Saturday, May 19, 2012

Are You a White Collar Criminal

If you’re considering ways to raise capital for your company, pay attention.  While an average straight-forward loan runs the usual financial risks, you might risk prison time if you sell stock or an ownership in your company.  Sales of stock and qualifying interests in an LLC are subject to the securities laws.  Below is a brief overview; this is not a comprehensive lesson.  If you plan to sell stock, you would be well advised to consult an attorney.

What is a security?

The definition of a “security” is very broad and includes almost any investment in a common venture where the investor expects some profit and does not otherwise participate in the joint venture.  Examples include: notes, stocks, bonds, and investment contracts. 

Similarly, selling an ownership interest in an LLC could be subject to securities laws if the investor expects profit and would be passive – that is, if the investor will not actively participate in the management or running of the business.  This could also include loans that are secured by ownership interest in the business.

What is not a security? 

A loan secured by your residence, or a piece of equipment is not a security.

Be sure to also check your state’s specific laws on securities.  Many states employ a slightly different definition of securities.

What to do if you will be selling a security to raise capital.

Selling stock in your company to the public is also known as “going public.” One of the first steps is filing a registration statement with the Securities and Exchange Commission (SEC).  The required information for this registration includes your business operations, financial condition, and management.  Much of this information will be made available to investors.

After the initial filing you will have to continue with regular public disclosures.

Selling Securities without Registering with the SEC.

There are some exemptions from the registration requirements.  A few exemptions include:

Intrastate Offering

To qualify for this exemption, your company must:

  • Be incorporated in the same state as the where the offering occurs
  • Perform most of its business in that state; and
  • Make offers and sales only to residents of that state.

Private Offering

To qualify for this exemption, the purchasers of the securities must:

  • Be savvy to financial and business matters, or be able to handle the economic risk.
  • Have access to the type of information normally provided in a prospectus; and
  • Agree not to resell the securities to the public.

Rule 505 Offering

To qualify under Rule 505 the total of offers and sales of securities must not reach $5 million in any 12-month period.
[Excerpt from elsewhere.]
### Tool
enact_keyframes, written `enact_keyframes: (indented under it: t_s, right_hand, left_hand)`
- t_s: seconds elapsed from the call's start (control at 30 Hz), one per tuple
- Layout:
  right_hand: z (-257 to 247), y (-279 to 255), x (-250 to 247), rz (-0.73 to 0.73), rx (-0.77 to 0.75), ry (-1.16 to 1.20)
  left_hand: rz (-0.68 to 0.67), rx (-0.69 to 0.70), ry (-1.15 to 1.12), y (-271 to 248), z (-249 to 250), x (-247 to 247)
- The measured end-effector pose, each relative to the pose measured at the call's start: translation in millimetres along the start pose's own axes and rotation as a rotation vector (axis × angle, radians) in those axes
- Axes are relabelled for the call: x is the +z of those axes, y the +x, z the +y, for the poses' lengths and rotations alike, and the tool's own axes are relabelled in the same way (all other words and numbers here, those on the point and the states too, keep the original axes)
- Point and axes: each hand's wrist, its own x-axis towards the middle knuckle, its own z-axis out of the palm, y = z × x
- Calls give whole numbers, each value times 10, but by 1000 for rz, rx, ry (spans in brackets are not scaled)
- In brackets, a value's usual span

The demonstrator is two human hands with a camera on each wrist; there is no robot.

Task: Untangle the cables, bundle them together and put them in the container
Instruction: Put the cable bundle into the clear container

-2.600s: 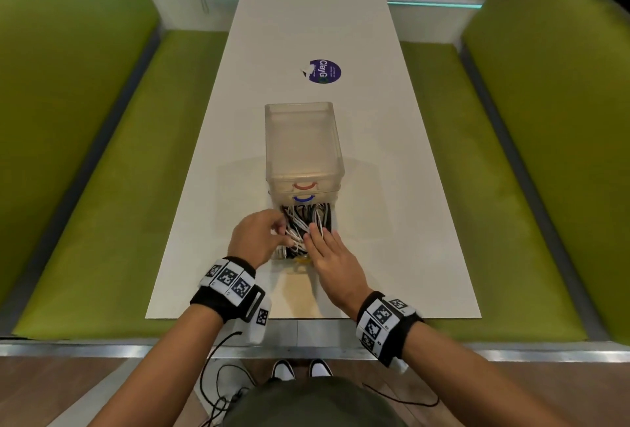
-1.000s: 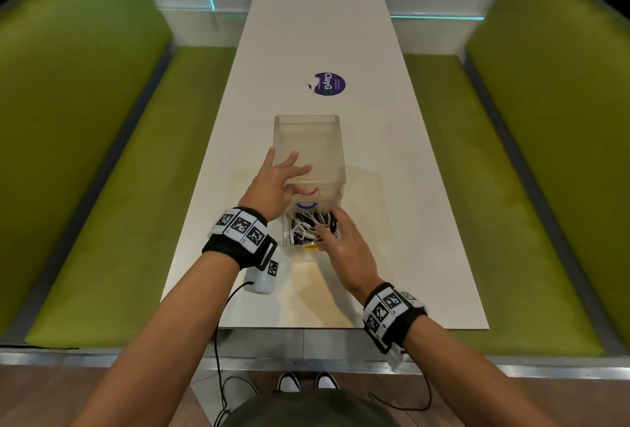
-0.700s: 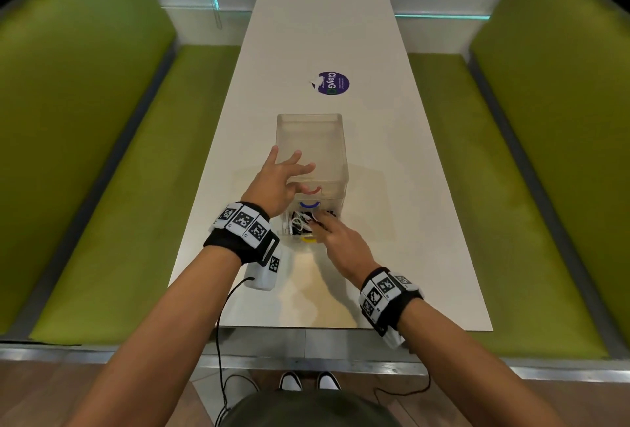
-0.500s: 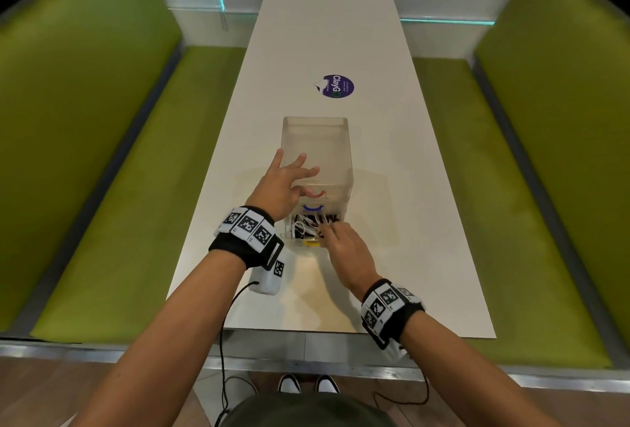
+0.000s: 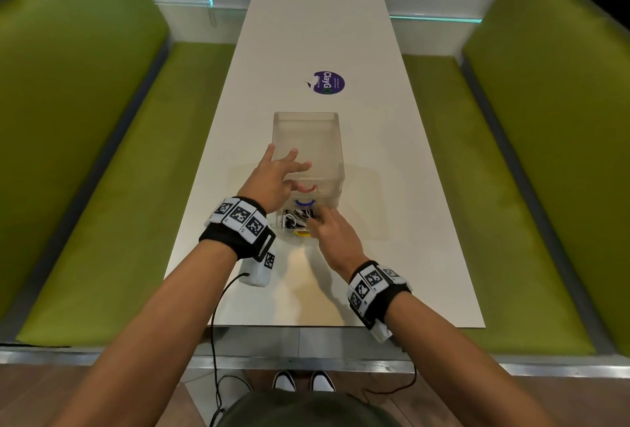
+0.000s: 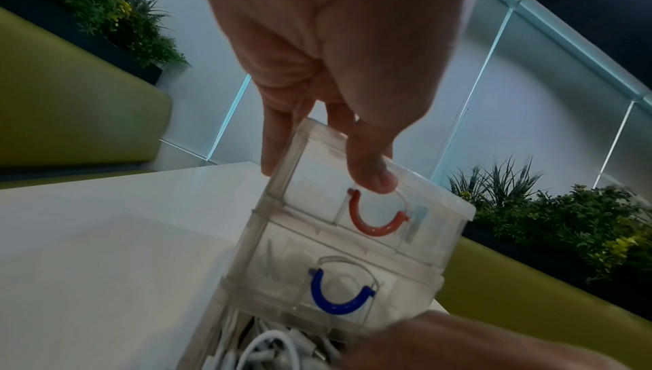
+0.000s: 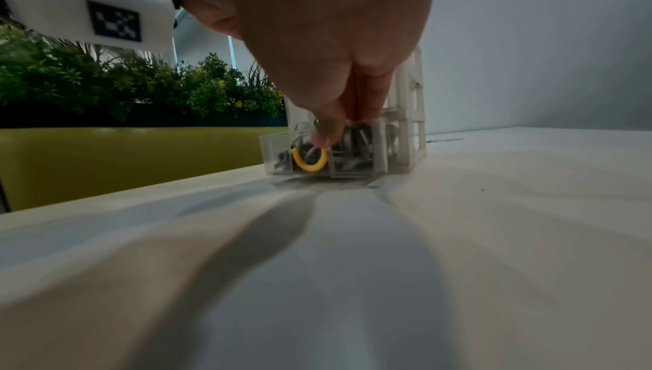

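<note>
A clear plastic drawer unit (image 5: 308, 133) stands mid-table with a red handle (image 6: 374, 222), a blue handle (image 6: 338, 298) and a yellow handle (image 7: 310, 162). Its bottom drawer (image 7: 275, 153) is partly pulled out and holds bundled black and white cables (image 5: 296, 218). My left hand (image 5: 283, 171) rests spread on the unit's top, its thumb (image 6: 370, 172) on the front just above the red handle. My right hand (image 5: 324, 223) has straight fingers laid on the cables and the drawer's front edge, with the thumb tip at the yellow handle.
The long white table (image 5: 392, 188) carries a purple round sticker (image 5: 329, 83) beyond the unit. Green benches (image 5: 102, 188) run along both sides. Plants (image 7: 141, 83) line the booth's back. A thin black wire hangs from my left wristband over the near table edge.
My left hand left the cables and settled on the unit's top. Under my right hand the bottom drawer has slid further in, so less of the cables shows.
</note>
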Motion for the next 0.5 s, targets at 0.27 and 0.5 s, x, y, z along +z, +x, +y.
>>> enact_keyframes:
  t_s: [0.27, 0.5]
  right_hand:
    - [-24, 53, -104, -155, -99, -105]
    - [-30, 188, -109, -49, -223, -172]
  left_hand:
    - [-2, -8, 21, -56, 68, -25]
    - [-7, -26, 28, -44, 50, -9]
In addition, the offer and sale is limited to select classes of people, including:

·       A natural person with income exceeding $200,000 in each of the two most recent years or joint income with a spouse exceeding $300,000 for those years and a reasonable expectation of the same income level in the current year; or

·       A natural person with a net worth of at least $1 million.

These exemptions and others have additional restrictions such as a limited right to resell.

Securities regulation and compliance is complex and carries heavy civil and criminal penalties for noncompliance.  Purchasers may even have a right to a refund if all conditions of an exemption were not met.  Finally, even if an offering is exempt from federal notice and filing obligations, it may not be exempt from State requirements.  Make sure to consult with an attorney or check with the appropriate state securities administrator before proceeding with your offering.